» **Description of the task**:
Nothing but the lines below, from the first through the line containing "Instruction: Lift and", should be set down, each one exactly and without pictures.

» **Supplied data**:
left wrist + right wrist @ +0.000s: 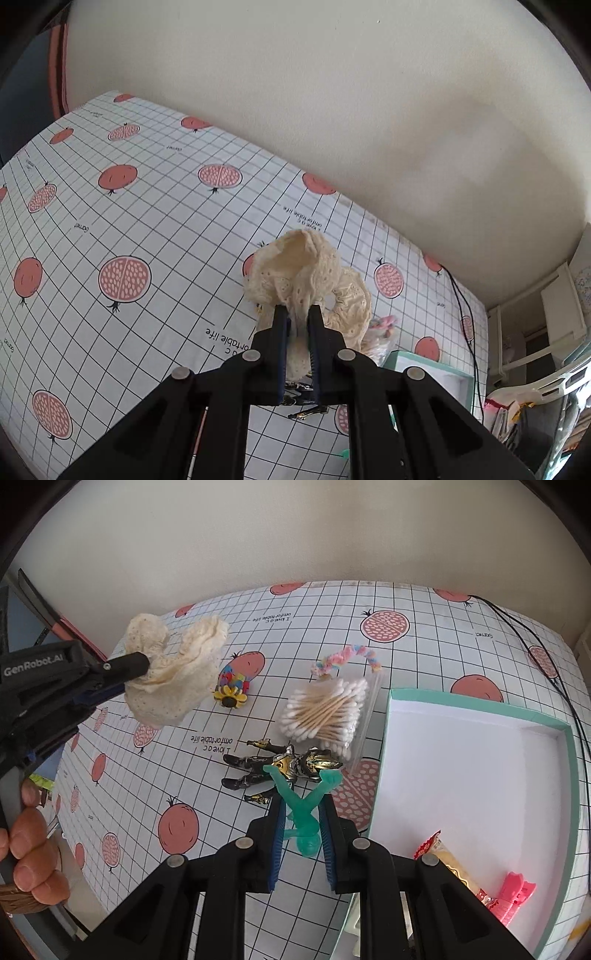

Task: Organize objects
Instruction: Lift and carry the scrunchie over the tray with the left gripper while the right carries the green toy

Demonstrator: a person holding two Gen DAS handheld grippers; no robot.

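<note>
Right gripper first, at the lower middle of its own view: I am holding a translucent green rubbery figure between its blue-padded fingers, jaws narrowed onto the torso, with two limbs sticking up past the tips. I am judging it light, bendy and a little slick, so the thick middle looks like the safest place to pinch; the thin limbs would probably flex and slip.

Left gripper, at the lower centre of its view, is clamping a cream lace fabric scrunchie, jaws nearly together on a bunched fold. The right view shows it hanging clear of the cloth at upper left. It is soft, almost weightless and squashes to nothing, so I am guessing any gathered part will hold, though loose ruffles could snag.

Just beyond the green figure a black and gold armoured action figure is lying on the pomegranate-print grid tablecloth; its far side is partly covered by the green limbs. To the right the mint-rimmed white shallow box is holding a red-ended snack packet and a pink plastic clip, both partly cut off by the gripper body. Farther back are a clear bag of cotton swabs, a sunflower-topped colourful hair tie and a pastel fuzzy loop. I cannot make out what the loop is attached to.
</note>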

» **Response to this exercise**:
left wrist + right wrist @ +0.000s: 

Task: Organize objects
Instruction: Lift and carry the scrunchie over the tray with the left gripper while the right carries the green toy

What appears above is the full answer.